How did other cardinals react? “We never knowingly heard the gynandromorph cardinal vocalize nor was it obviously paired with another individual, whereas other cardinals in the area vocalized and were paired, especially as the breeding season approached.” But here’s the key line: “There were no unusual agonistic interactions between the gynandromorph and the other cardinals, although at times it appeared less likely to approach the seed when other cardinals were in the vicinity feeding.” So a little shy and confused.
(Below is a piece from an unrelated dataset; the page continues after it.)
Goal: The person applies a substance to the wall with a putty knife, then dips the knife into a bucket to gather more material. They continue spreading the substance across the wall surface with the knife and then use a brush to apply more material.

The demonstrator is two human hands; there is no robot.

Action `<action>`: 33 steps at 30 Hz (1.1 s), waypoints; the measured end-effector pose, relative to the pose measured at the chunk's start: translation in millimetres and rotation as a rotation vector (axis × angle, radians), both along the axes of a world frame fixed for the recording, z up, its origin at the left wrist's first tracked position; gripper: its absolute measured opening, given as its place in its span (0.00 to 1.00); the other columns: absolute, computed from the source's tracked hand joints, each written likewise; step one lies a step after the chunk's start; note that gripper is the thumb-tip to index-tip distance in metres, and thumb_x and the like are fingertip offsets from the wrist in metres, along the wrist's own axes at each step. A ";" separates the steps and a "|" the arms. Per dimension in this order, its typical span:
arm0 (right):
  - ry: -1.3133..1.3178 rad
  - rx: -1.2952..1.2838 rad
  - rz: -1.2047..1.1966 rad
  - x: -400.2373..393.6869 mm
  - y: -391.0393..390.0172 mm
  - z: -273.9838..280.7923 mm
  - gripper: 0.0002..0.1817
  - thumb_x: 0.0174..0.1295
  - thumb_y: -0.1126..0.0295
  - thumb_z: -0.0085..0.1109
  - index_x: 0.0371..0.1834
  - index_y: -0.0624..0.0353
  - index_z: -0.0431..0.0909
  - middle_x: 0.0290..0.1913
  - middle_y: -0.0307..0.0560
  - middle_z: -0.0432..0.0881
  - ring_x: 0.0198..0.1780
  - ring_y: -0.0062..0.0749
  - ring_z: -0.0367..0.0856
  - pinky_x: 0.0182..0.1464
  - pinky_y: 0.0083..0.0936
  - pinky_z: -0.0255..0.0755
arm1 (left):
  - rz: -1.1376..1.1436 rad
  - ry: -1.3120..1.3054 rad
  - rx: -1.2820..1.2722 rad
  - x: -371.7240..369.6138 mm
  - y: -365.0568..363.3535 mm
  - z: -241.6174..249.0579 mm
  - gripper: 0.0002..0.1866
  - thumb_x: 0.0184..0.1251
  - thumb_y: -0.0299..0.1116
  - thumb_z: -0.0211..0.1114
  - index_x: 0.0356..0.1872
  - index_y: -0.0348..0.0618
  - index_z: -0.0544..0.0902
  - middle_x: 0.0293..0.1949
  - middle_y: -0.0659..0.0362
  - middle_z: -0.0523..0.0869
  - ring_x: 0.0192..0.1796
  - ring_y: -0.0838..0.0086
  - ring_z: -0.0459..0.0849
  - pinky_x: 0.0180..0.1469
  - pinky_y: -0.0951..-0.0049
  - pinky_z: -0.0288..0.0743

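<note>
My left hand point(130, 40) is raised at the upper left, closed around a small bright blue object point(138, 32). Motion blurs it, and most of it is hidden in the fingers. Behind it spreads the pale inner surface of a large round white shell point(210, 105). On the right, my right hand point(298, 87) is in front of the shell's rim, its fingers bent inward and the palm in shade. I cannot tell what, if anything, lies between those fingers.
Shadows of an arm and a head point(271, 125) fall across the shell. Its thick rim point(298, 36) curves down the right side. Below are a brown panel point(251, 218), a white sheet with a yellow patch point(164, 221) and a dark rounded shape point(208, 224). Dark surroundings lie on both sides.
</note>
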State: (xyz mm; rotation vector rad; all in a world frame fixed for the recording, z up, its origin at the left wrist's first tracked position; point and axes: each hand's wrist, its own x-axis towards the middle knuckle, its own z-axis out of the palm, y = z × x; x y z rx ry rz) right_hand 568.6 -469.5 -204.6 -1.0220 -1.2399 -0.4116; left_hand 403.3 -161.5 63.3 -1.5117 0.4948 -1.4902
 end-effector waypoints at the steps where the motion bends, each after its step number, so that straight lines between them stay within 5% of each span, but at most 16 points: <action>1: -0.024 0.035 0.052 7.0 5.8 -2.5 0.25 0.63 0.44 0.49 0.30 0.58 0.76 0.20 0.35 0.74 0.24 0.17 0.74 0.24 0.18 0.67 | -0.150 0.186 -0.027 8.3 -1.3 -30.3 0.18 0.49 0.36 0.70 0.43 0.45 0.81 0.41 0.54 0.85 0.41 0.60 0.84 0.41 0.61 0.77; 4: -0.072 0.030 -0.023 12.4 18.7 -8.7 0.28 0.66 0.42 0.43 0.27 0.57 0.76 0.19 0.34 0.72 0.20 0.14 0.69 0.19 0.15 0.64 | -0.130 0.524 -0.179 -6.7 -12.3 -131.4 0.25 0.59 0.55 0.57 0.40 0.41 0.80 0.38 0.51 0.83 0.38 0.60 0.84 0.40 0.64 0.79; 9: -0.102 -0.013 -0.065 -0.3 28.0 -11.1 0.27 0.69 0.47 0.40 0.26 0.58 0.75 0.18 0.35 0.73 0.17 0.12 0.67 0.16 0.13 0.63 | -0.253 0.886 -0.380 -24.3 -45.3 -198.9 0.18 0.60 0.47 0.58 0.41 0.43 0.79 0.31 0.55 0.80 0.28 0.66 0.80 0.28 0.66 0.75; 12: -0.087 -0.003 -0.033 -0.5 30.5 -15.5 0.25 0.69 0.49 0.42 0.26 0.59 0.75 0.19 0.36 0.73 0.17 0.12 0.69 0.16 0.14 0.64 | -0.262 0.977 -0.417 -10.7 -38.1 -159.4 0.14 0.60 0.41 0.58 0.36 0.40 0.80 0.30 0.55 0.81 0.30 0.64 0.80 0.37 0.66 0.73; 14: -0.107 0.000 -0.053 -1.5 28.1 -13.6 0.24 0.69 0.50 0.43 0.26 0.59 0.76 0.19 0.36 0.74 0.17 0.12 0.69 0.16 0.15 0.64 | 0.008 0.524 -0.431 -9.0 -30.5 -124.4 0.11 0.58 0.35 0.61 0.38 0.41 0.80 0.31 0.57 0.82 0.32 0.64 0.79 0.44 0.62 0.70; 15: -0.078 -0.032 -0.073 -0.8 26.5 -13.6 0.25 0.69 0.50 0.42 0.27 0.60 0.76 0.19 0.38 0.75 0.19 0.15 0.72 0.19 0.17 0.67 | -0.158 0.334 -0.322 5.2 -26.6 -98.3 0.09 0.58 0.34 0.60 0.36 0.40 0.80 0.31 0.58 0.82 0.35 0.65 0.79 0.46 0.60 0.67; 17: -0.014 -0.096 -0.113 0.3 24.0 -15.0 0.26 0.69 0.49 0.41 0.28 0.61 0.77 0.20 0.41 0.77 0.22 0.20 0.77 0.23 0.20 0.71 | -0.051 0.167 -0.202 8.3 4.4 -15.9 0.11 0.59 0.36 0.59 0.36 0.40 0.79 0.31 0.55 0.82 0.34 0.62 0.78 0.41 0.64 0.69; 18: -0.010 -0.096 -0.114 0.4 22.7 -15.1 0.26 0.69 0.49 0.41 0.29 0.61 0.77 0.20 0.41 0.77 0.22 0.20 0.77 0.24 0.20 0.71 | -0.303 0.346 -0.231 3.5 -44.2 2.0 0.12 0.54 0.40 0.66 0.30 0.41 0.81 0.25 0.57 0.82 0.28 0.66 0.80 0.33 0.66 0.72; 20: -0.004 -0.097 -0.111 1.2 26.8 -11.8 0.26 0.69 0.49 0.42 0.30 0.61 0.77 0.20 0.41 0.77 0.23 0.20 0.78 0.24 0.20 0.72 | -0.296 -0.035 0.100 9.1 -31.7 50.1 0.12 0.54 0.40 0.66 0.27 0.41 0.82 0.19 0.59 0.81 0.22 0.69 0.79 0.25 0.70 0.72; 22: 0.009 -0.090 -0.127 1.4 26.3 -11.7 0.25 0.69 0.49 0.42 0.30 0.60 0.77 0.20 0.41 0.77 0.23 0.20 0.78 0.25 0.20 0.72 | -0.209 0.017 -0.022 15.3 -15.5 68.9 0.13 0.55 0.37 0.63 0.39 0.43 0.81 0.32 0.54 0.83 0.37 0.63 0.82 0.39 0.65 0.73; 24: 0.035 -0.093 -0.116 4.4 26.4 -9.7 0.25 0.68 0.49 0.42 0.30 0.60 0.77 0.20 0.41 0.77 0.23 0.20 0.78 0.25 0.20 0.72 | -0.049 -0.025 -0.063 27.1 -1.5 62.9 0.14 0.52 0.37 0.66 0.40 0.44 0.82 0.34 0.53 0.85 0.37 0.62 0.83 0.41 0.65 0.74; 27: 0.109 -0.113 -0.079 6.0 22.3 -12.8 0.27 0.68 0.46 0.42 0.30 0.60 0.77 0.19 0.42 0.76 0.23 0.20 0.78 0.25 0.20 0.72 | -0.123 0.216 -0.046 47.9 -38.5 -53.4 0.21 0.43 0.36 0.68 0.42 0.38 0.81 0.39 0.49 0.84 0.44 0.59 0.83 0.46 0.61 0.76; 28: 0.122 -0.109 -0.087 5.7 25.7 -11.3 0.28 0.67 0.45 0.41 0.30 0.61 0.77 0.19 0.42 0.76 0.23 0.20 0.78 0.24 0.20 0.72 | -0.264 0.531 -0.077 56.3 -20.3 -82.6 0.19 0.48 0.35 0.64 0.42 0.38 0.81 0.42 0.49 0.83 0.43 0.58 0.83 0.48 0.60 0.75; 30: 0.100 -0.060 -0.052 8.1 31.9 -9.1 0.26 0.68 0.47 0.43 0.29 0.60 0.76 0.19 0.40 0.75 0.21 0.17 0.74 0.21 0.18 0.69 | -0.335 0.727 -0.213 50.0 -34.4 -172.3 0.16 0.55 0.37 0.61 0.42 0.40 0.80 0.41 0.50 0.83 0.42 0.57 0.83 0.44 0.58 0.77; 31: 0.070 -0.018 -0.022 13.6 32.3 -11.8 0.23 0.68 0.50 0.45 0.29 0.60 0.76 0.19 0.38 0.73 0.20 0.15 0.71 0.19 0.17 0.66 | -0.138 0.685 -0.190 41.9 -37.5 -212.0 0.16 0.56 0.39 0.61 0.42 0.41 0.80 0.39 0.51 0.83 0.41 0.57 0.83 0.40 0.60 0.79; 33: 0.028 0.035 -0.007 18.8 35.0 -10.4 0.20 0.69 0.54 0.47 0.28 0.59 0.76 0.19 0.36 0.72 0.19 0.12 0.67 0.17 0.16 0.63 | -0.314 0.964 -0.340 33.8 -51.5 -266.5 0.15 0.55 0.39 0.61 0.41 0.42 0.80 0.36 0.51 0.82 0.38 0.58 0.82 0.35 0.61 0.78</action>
But other birds were basically o.k. with that.
Here’s the press release
Western Illinois University biological sciences Professor Brian Peer is receiving attention for his research and publication on a bilateral gynandromorph bird found in the wild.
More specifically, the bird has the brownish-gray feathered appearance of a female cardinal on its right side and that of a male cardinal’s red feathers on its left side.
The Northern Cardinal was spotted several years ago in Rock Island, IL by Peer and his colleague Robert Motz and was observed between December 2008 and March 2010. The two men documented how the cardinal interacted with other birds
on more than 40 occasions during that time period and how the bird responded to calls.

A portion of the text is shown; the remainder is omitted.